A CT-scan of the vertebral column showed diffuse intradural, extra-parenchymal hyperattenuation on precontrast images (Figure 1) and increased meningeal contrast enhancement (Figure 2a,b). In addition, there were multiple epidural mass lesions in the thoracic and lumbar spine (T6–T10; L2–L5), causing mild extradural cord compression (Figure 3). There was no evidence of local lymphadenopathy. Given the presence of scleral hemorrhage, the prolonged aPPT, and the hyperattenuating nature of the changes, multifocal intradural/subdural and epidural hemorrhage, secondary to a coagulopathy, was considered most likely [24]. In order to find the underlying cause of the coagulopathy, coagulation factor activity VIII (FVIII:C) and IX (FIX:C) were evaluated (Table 1) and the dogs were tested for Angiostrongylus vasorum. FVIII:C was significantly decreased (6%, RI: 60–150%), confirming hemophilia A. At initial presentation, FIX:C was also decreased (35; RI: 60–150%), however, repeat testing five days later showed a normal FIX:C with a persistently decreased FVIII:C. A faecal Baerman was negative for Angiostrongylus Vasorum.

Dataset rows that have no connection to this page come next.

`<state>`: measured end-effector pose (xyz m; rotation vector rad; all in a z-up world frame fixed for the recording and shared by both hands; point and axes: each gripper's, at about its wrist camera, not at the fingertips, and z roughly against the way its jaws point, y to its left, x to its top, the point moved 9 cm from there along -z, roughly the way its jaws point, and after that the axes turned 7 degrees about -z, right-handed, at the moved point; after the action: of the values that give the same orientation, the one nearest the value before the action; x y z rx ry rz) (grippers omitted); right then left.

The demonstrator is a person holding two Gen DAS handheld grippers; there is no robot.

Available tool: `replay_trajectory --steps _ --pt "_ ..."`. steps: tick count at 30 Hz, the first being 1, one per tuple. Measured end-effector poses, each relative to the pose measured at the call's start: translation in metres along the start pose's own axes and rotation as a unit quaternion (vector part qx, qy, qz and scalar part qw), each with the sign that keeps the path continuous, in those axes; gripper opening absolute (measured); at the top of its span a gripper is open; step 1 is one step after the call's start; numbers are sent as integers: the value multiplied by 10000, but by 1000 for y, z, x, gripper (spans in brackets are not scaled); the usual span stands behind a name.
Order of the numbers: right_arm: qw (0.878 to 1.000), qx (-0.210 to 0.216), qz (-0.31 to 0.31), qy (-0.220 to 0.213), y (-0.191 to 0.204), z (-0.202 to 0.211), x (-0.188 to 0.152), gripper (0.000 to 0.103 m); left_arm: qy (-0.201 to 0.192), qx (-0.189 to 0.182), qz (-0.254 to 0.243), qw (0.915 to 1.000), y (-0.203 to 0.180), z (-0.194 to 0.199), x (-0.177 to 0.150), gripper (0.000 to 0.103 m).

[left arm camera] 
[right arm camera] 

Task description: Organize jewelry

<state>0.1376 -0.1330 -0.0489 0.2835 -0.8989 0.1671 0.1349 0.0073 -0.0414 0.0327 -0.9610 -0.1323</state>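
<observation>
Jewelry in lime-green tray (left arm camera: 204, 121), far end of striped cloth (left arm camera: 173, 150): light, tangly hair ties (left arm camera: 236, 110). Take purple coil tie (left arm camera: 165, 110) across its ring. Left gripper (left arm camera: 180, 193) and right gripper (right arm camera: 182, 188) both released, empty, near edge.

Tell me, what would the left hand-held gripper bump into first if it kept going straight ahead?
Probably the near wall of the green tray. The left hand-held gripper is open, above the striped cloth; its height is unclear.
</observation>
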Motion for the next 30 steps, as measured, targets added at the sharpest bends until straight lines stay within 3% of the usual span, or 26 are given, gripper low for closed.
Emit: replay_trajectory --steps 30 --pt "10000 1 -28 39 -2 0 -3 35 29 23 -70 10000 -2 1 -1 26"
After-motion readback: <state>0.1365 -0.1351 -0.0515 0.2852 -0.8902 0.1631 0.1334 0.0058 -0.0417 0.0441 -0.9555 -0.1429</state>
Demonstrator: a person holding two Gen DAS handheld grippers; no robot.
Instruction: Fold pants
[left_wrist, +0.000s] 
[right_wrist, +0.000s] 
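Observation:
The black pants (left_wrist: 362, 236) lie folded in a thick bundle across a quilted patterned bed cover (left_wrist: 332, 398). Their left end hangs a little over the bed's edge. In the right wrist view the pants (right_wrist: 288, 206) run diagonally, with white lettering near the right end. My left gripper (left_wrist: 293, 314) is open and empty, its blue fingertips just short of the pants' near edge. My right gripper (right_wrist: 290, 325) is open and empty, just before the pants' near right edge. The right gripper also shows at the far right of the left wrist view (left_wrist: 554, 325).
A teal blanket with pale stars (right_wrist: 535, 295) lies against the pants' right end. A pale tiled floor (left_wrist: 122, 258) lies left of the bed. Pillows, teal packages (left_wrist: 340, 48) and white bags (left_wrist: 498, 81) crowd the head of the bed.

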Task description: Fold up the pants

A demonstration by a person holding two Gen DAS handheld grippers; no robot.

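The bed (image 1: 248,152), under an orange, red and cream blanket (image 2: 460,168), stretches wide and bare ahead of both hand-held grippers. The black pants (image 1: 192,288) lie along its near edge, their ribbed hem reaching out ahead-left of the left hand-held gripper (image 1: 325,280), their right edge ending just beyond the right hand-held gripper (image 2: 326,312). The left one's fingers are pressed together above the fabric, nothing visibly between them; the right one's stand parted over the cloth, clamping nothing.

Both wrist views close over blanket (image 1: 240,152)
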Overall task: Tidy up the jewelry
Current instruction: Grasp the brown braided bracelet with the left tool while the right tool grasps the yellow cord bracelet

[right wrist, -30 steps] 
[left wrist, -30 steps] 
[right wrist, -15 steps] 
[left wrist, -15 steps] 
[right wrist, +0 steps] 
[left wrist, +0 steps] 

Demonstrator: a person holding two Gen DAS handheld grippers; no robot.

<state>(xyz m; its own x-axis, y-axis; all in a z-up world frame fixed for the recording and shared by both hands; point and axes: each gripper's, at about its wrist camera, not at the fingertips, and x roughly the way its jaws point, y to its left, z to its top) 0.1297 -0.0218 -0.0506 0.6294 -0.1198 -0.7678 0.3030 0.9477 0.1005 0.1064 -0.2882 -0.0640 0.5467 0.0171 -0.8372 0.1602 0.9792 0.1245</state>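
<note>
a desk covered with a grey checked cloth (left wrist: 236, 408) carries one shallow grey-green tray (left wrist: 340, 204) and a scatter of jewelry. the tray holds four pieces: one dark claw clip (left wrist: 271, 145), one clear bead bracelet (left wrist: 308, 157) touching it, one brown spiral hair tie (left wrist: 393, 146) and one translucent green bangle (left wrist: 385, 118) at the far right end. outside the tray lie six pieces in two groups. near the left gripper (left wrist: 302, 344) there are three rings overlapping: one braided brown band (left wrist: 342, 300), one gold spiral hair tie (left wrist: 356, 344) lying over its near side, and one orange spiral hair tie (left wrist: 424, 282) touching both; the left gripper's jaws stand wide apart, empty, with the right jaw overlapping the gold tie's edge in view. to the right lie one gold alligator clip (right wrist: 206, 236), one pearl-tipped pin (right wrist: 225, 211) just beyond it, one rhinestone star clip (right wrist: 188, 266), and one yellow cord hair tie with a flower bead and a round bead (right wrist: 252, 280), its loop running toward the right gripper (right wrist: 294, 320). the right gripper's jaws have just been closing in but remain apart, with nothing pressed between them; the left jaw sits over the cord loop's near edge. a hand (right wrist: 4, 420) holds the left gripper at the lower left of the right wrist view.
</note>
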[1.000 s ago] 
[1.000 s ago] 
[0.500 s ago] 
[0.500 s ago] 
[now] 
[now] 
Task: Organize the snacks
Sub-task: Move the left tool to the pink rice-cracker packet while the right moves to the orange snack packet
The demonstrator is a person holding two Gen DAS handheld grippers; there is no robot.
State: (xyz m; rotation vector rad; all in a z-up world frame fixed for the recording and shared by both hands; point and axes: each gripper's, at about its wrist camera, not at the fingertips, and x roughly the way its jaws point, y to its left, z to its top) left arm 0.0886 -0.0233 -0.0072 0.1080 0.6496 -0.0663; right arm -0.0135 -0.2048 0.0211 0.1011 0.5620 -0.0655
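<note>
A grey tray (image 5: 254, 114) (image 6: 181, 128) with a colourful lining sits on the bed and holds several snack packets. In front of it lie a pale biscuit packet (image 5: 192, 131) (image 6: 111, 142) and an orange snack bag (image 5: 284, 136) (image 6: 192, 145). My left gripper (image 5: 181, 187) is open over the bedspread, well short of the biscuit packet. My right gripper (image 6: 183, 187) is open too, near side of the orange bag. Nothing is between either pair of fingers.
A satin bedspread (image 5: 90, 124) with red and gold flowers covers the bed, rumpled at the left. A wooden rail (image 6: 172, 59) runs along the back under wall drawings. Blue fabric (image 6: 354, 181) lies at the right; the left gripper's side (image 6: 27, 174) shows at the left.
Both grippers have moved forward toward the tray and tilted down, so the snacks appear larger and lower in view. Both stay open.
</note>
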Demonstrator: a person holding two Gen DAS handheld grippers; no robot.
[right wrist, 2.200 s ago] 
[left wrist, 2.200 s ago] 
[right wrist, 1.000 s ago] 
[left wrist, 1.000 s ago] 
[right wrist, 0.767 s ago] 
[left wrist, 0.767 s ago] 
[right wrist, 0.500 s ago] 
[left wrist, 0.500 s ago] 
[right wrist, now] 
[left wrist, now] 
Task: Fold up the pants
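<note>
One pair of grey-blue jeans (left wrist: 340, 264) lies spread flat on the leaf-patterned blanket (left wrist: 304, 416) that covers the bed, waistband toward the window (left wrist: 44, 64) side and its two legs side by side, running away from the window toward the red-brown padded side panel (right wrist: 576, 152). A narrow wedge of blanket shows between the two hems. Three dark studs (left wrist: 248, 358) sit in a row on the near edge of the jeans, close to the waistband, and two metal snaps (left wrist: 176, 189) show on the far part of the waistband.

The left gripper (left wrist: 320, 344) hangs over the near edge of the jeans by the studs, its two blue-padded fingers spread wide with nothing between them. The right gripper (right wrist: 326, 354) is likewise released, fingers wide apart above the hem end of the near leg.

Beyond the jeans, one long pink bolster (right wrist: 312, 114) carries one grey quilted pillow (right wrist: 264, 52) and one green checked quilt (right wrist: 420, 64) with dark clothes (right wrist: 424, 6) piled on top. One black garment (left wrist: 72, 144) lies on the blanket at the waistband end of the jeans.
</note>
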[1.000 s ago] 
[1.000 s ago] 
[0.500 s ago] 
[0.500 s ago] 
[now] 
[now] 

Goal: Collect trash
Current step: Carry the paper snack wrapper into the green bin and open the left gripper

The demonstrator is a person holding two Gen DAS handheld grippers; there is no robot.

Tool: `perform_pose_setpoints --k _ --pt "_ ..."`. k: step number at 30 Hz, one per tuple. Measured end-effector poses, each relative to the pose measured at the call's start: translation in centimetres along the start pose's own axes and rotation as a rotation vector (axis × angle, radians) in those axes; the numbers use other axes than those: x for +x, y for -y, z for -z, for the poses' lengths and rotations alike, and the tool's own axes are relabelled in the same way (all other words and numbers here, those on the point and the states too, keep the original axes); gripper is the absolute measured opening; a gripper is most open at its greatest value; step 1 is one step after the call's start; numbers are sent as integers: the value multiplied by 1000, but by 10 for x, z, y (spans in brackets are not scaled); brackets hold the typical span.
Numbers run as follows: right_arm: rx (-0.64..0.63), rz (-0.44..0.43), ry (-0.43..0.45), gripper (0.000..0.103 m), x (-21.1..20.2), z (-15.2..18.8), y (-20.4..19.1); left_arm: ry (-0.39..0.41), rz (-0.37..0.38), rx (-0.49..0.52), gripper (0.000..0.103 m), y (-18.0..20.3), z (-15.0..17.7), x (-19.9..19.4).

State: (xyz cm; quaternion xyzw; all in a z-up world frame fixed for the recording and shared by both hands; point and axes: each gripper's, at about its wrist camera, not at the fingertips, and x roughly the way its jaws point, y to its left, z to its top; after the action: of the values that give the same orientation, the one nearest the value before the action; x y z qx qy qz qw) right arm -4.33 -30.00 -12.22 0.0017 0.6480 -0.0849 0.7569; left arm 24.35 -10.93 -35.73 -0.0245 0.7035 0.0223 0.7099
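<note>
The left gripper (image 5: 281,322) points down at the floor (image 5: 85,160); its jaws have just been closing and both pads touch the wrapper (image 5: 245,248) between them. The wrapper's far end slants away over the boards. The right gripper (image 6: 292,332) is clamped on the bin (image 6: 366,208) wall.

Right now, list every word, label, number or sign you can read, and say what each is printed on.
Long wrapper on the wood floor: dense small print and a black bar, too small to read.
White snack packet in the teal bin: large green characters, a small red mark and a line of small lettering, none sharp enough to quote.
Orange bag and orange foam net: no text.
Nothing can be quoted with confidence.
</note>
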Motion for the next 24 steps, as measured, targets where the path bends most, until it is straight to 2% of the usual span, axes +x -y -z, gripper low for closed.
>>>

The dog improved clinically with strict cage rest and analgesic medication including ketamin and fentanyl CRI, as described above, and gabapentin (Pharmachemie BV, Haarlem, The Netherlands) 10 mg/kg every eight hours, and prednisolone (AST Farma, Oudewater, The Netherlands) 1 mg/kg every 24 h. Follow-up blood work showed stable hematocrit and protein levels. This, together with the fact that the clinical signs were improving, suggested that ongoing active bleeding was unlikely. Because of this and because the owner expressed financial concerns, it was decided to not administer blood products to the dog. Even though clinical improvement was observed, it was discussed with the owner that the dog was at high risk for developing future spontaneous bleeding episodes. In the end, because of the guarded long-term prognosis, the owner elected humane euthanasia.

3. Discussion

Signs of lameness and pain are commonly described with hemophilia A, but they are usually caused by hemarthrosis [3,4,5]. The absence of joint effusion made hemarthrosis highly unlikely in this dog. While severe pain was the primary complaint in the reported case, the dog also showed hind limb paresis, reduced reflexes and ataxia, raising suspicion for the presence of hematorrhachis.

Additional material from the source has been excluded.